I wouldn’t say this is my favorite book, but I think it is a worthy read. If only Miller could have gotten past the misogyny, I would have found it less tedious in places, and I wonder how the book would have been if he had seen that women were suffering even more than him and his bohemian buddies. 

 

***

Note on Musmanno:

 

So, Justice Michael Musmanno was quite the character. I am teaching a Wills and Trusts course at our local law school this semester, and one of his other cases (on a question of reciprocal wills) came up. The text gives a sidebar on the man himself, and quotes from his dissent in the Pennsylvania case involving Tropic of Cancer. Here are some choice bits from that opinion:

 

‘Cancer’ is not a book. It is a cesspool, an open sewer, a pit of putrefaction, a slimy gathering of all that is rotten in the debris of human depravity. And in the center of all this waste and stench, besmearing himself with its foulest defilement, splashes, leaps, cavorts and wallows a bifurcated specimen that responds to the name of Henry Miller. One wonders how the human species could have produced so lecherous, blasphemous, disgusting and amoral a human being as Henry Miller. One wonders why he is received in polite society.

Policemen, hunters, constables and foresters could easily and quickly kill a thousand rattlesnakes but the lice, lizards, maggots and gangrenous roaches scurrying out from beneath the covers of ‘The Tropic of Cancer’ will enter into the playground, the study desks, the cloistered confines of children and immature minds to eat away moral resistance and wreak damage and harm which may blight countless lives for years and decades to come.

To say that ‘Cancer’ has no social importance is like saying that a gorilla at a lawn party picnic does not contribute to the happiness of the occasion.

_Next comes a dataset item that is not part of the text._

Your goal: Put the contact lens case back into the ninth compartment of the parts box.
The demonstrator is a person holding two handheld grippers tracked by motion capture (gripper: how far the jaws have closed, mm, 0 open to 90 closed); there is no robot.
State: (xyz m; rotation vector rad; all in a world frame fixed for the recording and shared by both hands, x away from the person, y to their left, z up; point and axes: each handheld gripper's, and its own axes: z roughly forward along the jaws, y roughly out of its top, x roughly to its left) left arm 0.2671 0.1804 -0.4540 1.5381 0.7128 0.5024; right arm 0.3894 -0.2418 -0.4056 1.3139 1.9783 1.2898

The defendant would have reason to say that ‘Cancer’ is not hard-core pornography; it is, in fact, Rotten-core pornography. No decomposed apple falling apart because of its rotten core could be more nauseating as an edible than ‘Cancer’ is sickening as food for the ordinary mind. ‘Cancer’ is dirt for dirt’s sake, or, more appropriately, as Justice Frankfurter put it, dirt for money’s sake.

 …

Then the defendants say that ‘Cancer’ is entitled to immunity under the First Amendment because court decisions have declared that only worthless trash may be proscribed as obscene. To say that ‘Cancer’ is worthless trash is to pay it a compliment. ‘Cancer’ is the sweepings of the Augean stables, the stagnant bilge of the slimiest mudscow, the putrescent corruption of the most noisome dump pile, the dreggiest filth in the deepest morass of putrefaction.

 

I take it he was not impressed by the book. 

 

But there is more to his story. An Italian American of devout Catholic faith, he was one of the biggest supporters of the movement to make Columbus Day a holiday. His last notable dissent was in a rape case, where the majority reversed the conviction because the judge told the jury that they would have to answer to God for their decision. 

 

Musmanno disagreed and warned the other judges that they would have to face God on Judgment Day, while he felt he was rather well prepared. 

 

In one of the greatest examples of cosmic irony, he literally dropped dead the next day…on Columbus Day.